Work by researchers at the Oxford Internet Institute and Alan Turing Institute has examined this mismatch in detail. They found that technical work on AI ethics rarely lines up with legal and philosophical notions of ethics. “We found a fairly significant gap between the majority of the work that was out there on the technical side and how the law is actually applied,” said Brent Mittelstadt, one of the researchers.

In fact, the majority of metrics for defining fairness in machine learning clash with EU law, they argue. These metrics are often ‘bias preserving’ because they assume the current state of society to be a neutral starting point from which to measure inequality. “Obviously this is a problem if we want to use machine learning and AI not simply to uphold the status quo, but to actively make society fairer by rectifying existing social, economic, and other inequalities,” tweeted Mittelstadt.
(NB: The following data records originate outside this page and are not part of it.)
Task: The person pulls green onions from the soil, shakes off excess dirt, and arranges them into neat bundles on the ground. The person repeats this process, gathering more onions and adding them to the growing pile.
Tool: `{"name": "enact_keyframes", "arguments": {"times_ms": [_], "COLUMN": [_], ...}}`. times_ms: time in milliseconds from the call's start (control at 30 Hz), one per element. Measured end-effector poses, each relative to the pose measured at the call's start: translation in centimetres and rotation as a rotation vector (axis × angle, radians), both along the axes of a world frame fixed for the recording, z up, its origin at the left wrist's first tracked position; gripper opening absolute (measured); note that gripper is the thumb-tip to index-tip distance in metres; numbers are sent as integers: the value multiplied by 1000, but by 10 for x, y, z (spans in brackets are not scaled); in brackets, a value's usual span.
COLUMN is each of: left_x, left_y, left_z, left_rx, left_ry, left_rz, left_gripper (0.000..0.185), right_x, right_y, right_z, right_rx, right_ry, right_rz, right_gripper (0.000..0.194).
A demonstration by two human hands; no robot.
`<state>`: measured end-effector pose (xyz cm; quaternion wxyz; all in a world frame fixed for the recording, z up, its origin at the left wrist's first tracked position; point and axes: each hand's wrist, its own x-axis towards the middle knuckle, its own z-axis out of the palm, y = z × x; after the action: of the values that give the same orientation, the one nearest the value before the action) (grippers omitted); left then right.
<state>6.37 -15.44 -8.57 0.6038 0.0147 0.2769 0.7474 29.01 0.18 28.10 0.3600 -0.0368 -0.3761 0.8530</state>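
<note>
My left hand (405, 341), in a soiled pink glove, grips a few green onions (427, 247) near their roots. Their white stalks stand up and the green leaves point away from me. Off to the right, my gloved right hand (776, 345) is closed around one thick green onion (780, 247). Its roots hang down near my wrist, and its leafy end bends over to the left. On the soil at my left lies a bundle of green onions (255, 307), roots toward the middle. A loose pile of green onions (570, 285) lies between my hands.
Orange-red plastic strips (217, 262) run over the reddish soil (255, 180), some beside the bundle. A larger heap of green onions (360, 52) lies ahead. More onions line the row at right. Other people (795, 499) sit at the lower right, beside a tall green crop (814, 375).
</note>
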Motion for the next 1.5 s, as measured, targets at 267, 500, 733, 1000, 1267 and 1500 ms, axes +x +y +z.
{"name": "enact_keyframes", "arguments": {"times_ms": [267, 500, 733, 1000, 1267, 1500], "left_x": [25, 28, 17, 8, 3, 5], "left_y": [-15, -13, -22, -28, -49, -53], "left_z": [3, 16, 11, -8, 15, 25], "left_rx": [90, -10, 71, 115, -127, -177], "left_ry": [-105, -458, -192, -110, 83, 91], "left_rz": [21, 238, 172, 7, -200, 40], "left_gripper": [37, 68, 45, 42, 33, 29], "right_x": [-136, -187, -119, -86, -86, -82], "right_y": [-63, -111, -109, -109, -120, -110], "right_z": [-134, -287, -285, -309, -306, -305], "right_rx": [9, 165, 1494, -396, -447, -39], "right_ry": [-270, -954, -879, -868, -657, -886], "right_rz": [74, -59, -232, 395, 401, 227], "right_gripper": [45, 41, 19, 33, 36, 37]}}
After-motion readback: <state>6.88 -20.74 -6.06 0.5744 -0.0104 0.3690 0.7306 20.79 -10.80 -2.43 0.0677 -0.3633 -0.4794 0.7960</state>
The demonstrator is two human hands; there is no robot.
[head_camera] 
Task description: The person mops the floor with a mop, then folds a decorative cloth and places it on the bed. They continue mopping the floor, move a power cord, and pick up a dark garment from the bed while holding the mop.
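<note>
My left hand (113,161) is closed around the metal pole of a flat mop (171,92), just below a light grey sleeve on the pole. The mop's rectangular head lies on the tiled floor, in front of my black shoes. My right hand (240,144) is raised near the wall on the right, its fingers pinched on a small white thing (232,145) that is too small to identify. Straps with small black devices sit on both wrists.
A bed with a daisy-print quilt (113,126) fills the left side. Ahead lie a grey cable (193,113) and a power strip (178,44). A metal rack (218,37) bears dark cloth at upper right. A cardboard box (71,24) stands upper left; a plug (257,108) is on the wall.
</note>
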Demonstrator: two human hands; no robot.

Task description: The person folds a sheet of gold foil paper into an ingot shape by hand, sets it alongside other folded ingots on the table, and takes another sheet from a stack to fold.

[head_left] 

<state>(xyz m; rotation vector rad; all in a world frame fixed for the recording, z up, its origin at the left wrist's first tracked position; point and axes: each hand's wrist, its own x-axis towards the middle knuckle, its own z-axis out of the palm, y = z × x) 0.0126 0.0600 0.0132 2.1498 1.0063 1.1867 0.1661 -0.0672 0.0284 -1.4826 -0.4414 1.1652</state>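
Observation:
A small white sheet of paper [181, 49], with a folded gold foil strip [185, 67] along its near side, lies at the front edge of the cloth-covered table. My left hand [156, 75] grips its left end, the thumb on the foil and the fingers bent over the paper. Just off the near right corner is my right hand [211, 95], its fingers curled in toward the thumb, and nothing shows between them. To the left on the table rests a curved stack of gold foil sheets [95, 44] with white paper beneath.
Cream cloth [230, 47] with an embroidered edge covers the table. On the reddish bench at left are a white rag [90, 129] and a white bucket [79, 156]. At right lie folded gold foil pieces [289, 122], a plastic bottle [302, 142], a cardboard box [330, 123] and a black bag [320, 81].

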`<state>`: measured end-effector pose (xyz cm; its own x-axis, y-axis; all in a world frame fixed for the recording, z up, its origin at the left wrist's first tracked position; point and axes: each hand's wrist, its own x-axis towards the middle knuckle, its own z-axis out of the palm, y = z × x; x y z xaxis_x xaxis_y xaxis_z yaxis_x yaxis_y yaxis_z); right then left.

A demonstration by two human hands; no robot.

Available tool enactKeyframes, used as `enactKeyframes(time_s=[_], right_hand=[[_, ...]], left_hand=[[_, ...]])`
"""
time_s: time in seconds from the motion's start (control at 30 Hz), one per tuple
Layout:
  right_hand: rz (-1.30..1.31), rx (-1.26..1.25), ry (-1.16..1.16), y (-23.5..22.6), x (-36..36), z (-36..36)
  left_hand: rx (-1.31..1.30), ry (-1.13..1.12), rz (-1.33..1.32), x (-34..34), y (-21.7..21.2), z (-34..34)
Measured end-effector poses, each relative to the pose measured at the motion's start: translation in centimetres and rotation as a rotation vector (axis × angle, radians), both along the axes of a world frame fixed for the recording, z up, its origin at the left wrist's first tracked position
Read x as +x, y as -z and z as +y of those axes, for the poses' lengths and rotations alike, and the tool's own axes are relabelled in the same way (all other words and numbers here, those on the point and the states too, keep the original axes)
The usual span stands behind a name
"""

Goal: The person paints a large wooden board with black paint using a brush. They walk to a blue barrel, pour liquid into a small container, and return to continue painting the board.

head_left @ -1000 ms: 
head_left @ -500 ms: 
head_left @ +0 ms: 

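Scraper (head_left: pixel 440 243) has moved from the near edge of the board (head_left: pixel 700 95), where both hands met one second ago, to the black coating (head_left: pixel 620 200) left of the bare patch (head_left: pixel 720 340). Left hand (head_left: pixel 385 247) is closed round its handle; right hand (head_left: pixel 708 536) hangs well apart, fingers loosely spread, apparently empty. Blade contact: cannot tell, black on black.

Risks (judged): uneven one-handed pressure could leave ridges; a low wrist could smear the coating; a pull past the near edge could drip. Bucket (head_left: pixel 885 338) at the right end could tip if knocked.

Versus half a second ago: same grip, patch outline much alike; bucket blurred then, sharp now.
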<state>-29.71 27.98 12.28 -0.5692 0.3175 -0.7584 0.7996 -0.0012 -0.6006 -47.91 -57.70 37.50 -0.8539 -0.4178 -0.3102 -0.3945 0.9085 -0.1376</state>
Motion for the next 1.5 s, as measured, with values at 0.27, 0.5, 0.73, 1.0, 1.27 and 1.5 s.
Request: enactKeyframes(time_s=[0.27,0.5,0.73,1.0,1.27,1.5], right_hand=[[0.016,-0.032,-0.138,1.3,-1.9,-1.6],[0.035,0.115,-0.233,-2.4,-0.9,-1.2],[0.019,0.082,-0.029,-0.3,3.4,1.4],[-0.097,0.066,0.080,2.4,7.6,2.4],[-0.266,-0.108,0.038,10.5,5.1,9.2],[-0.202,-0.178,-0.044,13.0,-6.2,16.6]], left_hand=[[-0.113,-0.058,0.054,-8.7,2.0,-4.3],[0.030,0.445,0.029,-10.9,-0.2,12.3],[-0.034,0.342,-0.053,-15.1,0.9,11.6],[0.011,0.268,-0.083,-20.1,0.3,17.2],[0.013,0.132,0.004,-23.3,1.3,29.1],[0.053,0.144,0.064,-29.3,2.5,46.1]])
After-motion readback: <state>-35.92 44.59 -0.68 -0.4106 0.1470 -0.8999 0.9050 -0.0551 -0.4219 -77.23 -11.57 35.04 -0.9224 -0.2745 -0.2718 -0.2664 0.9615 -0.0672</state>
The researchers instead advocate the use of ‘bias transforming’ metrics that better match the aims of non-discrimination law. They have proposed a new metric of algorithmic fairness, conditional demographic disparity (CDD), that is informed by legal notions of fairness. This metric has been incorporated into bias and explainability software offered by Amazon Web Services.

Kazim says that the development of a framework that ensures that algorithmic systems are legal is a “really active debate at the moment”. Holistic AI’s co-founders favour the idea of an AI Impact Assessment, analogous to a Data Protection Impact Assessment, that allows companies to systematically assess their AI ethics risks. At present, there are no agreed-upon standards of what such an assessment should entail, but Kazim proposes five dimensions: governance, privacy, robustness, explainability, and fairness.

Government oversight

In addition to standardised rules, auditors cite the importance of government oversight. “What would be great for us auditors would be clear, objective standards, set by a regulatory body, or a sector-specific body, like the ICO, or a sector-specific body, like the FCA, CQC or MHRA,” says Kazim. “Then we could say whether a system performed according to the standards, or didn’t perform according to the standards – just like we have for GDPR and Data Impact Assessments.”

Government oversight could ensure that audits are conducted appropriately. Right now, companies have no incentive to undertake or publicise audits, far less disclose that they use discriminatory algorithms. For example, Amazon quietly ditched a sexist hiring algorithm, which was only brought to light by a journalist years later.

This oversight is in the works. New York City Council is mulling legislation that would require companies that sell AI hiring tools to perform annual audits to check the technology isn’t discriminatory. In the US, President Biden’s administration has shown far more interest than Trump’s in using available regulatory tools to enforce existing anti-discrimination laws on algorithms.

In the UK, the ICO published a draft algorithmic auditing framework in 2019, and the Competitions and Market Authority is looking into algorithmic regulation too. The EU published its AI White Paper in February 2020, and will publish new AI regulation this month.

But legislation, if imprecise, won’t solve the issues dogging AI auditing. Sloane points out that the New York bill mentions “bias audits” without specifying what this means. “In the absence of a definition, or minimum requirements, or parameters, what people currently do as an audit sets the precedent and that’s what regulators look to – and that’s a very negative dangerous feedback loop.” Rights activists have aired similar concerns that the imposition of a lax AI audit could permit discriminatory software to get certified as having passed a fairness audit.

This can only be solved by marrying up the technical with the legal and societal problems. “You can fix bias as much as you want in the system; it’s not necessarily going to change the actual social situation,” says Sloane. “There’s a ton of work on that, but it needs to be integrated more into the policy space.”